Fig 4.

Altered responsiveness of A. baumannii PmrB motif sequence mutants to low pH and metal ions. (A) A schematic diagram of the amino acid sequence in the PmrB periplasmic region of A. baumannii is presented. Mutant strains with alanine substitutions for glutamate in the ExxE and ExxxE motifs were generated and transfected with a reporter plasmid.

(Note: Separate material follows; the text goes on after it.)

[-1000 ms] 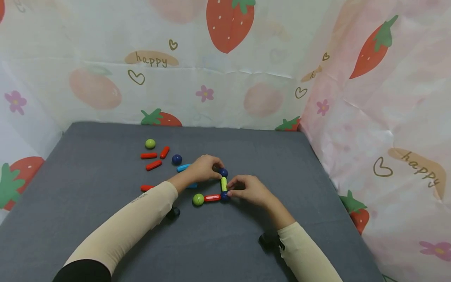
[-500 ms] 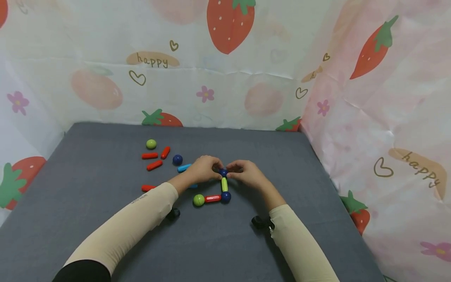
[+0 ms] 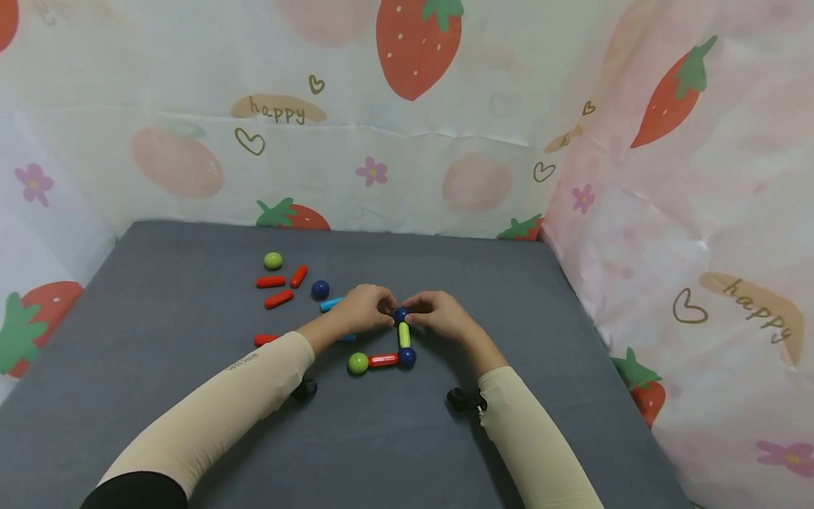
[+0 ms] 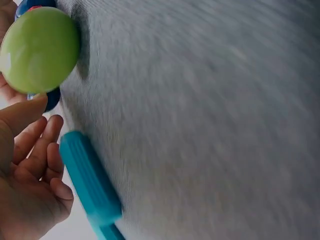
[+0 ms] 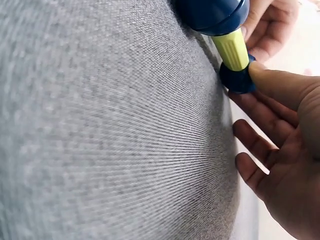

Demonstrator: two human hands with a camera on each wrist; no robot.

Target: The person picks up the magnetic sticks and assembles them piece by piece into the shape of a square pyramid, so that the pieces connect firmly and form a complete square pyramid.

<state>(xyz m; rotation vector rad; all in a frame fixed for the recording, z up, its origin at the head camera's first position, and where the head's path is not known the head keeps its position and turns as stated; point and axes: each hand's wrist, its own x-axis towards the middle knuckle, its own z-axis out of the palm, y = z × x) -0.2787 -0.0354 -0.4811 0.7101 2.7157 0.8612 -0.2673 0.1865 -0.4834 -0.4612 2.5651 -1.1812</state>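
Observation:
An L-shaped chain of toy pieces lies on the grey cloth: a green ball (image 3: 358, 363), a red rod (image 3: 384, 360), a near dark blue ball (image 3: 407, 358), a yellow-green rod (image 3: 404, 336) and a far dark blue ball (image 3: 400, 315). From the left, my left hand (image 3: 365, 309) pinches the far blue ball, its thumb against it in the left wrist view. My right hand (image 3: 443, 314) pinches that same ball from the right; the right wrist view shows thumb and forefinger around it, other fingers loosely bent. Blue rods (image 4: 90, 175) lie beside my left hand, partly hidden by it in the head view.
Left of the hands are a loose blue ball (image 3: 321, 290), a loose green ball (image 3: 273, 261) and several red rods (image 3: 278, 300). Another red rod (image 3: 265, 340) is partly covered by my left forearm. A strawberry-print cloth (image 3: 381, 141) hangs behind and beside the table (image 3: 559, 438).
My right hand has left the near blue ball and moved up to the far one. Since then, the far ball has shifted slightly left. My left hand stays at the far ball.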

These were then incubated at pH 7.0 or 5.8 (B), and β-galactosidase activity was measured after incubation with 500 µM NaCl, KCl, MgCl₂, CaCl₂, FeSO₄, FeCl₃, ZnSO₄, AlCl₃, NiSO₄, Co(NO₃)₂, MnCl₂, or CuSO₄ for 60 min (C). The values are presented as relative values, with those at pH 7.0 or without metal ions set at 1.0. All experiments were performed in triplicate. Mean values and error bars represent standard deviations. Statistical significance is shown as a reference of the ATCC 19606 (WT) strain value using Dunnett’s test; ***P < 0.001. (D) The WT and PmrB (131AxxxA) strains in the logarithmic growth phase were exposed to 500 µM ZnSO₄ for 2 h. Subsequently, the bacterial suspension was adjusted to an OD₆₀₀ of 0.2. After incubating the bacterial suspension with 7 µg/mL polymyxin B or without antimicrobial agents for 2 h, 10 µL of the 10-fold serial dilution of the bacterial suspension was plated onto LB agar plates, which were then incubated at 37°C for 24 h. Experiments were conducted in triplicate, and images of representative agar plates are shown.